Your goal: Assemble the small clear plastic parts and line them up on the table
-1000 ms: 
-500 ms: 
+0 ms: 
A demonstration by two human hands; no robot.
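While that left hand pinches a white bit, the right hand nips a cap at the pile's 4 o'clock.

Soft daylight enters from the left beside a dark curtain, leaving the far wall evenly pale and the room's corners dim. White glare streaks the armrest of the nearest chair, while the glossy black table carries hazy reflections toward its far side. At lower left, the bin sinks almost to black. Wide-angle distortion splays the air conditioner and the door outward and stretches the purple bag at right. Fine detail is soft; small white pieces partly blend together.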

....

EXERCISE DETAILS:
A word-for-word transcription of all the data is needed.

RESULT:
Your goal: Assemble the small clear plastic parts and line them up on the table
-1000 ms: 
-500 ms: 
+0 ms: 
A demonstration by two human hands; no robot.
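While that left hand pinches a white bit, the right hand nips a cap at the pile's 4 o'clock.

Soft daylight enters from the left beside a dark curtain, leaving the far wall evenly pale and the room's corners dim. White glare streaks the armrest of the nearest chair, while the glossy black table carries hazy reflections toward its far side. At lower left, the bin sinks almost to black. Wide-angle distortion splays the air conditioner and the door outward and stretches the purple bag at right. Fine detail is soft; small white pieces partly blend together.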

The work on this exercise is complete.